Any potential problems will arise in administrative scripts which use the Name or DistinguishedName properties and expect values returned by Exchange Online to follow a certain format. Scripts (like this one to report distribution lists and their managers) that resolve values to retrieve display names are unaffected by the change.

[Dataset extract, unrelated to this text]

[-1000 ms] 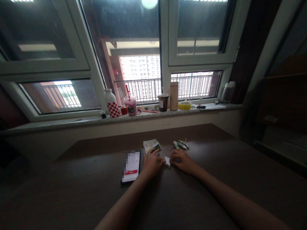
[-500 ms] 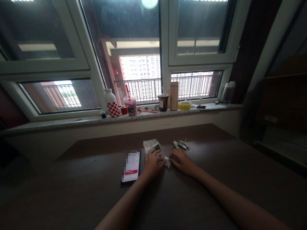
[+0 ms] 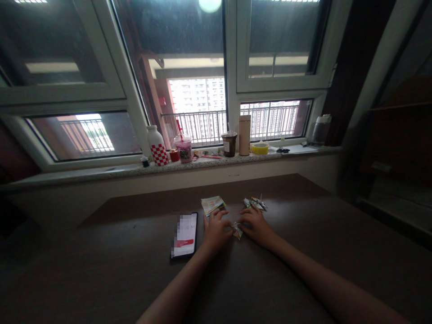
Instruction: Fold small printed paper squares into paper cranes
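Note:
Between my hands is a small piece of folded printed paper (image 3: 238, 232), close above or on the dark tabletop. My left hand (image 3: 217, 228) pinches its left side between thumb and fingers. From the right, my right hand (image 3: 257, 226) grips the other side with its fingertips. Just beyond my left hand lies a stack of printed paper sheets (image 3: 212, 204). A small heap of folded paper pieces (image 3: 255, 203) sits beyond my right hand. The fingertips partly hide the paper's edges.
A phone (image 3: 184, 236) lies left of my left hand on the brown table (image 3: 135, 279). On the windowsill (image 3: 118, 171) stand a checkered bottle (image 3: 158, 146), a pink drink cup (image 3: 184, 148), a brown drink cup (image 3: 230, 145), a tan flask (image 3: 245, 135), yellow tape (image 3: 259, 149) and scissors (image 3: 282, 150).
The paper between my hands has turned a little and now looks more creased or narrowed at its top. My fingers have shifted slightly around it.

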Available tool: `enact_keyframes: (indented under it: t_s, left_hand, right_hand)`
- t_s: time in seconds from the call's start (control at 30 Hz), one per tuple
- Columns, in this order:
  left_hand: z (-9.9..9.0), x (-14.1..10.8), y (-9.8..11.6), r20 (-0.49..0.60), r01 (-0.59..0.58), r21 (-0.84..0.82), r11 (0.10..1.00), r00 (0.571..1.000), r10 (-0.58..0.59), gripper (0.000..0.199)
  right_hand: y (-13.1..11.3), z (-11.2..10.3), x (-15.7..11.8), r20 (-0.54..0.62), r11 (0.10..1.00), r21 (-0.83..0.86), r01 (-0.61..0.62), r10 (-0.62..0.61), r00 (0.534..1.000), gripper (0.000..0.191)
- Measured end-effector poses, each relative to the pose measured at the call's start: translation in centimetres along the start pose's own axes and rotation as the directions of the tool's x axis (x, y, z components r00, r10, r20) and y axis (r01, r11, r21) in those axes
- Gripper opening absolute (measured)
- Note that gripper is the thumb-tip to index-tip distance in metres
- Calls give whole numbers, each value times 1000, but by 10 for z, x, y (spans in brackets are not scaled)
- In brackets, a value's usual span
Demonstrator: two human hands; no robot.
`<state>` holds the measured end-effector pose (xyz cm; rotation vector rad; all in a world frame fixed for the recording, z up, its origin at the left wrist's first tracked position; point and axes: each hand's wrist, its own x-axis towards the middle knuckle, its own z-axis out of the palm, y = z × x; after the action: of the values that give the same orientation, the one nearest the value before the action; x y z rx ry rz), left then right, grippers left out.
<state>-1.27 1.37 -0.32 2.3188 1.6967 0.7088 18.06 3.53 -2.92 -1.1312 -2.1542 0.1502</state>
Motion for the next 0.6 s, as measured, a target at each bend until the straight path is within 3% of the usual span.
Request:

Like any modification proposed for something which has been in use for a very long time, there are bound to be some edge cases that turn up and need resolution. I believe the Exchange developers are on the right path to seek unique anchors for synchronization. I just hope that they can get there without causing too much upheaval for customers.
So much change, all the time. It’s a challenge to stay abreast of all the updates Microsoft makes across Office 365. Subscribe to the Office 365 for IT Pros eBook to receive monthly insights into what happens, why it happens, and what new features and capabilities mean for your tenant.
Why don’t they combine both the human readable name and the guid? For example. Cn=JoeUser.guid-here
Which is what they do for Microsoft 365 Groups:
Get-UnifiedGroup -Id “Office 365 Adoption”| fl name, distinguishedname, externaldirectoryobjectid
Name : Office365Adoption_b647d5ff-3bda-4333-b768-7990084569b6
DistinguishedName : CN=Office365Adoption_b647d5ff-3bda-4333-b768-7990084569b6,OU=office365itpros.onmicrosoft
.com,OU=Microsoft Exchange Hosted Organizations,DC=EURPR04A002,DC=prod,DC=outlook,DC=com
ExternalDirectoryObjectId : b647d5ff-3bda-4333-b768-7990084569b6
Hello, how to cope with that changes after implementation? Any tipps or tricks?
Is it possible to change the EXO Mailbox Name Field back to any readable name (Alias, Display Name)?
We are currently impacted within mobile device quarantine on EXO Admin, becaus it shows the ObjectID (Name), and that needs further steps to check who requested access:
You can change the alias back to whatever value you like with Set-Mailbox.
Not if the user was create OnPrem and then sync, a message said that the object is out of write access.
Makes sense when you think about it because I bet they haven’t tested all the use cases for the change on on-premises servers.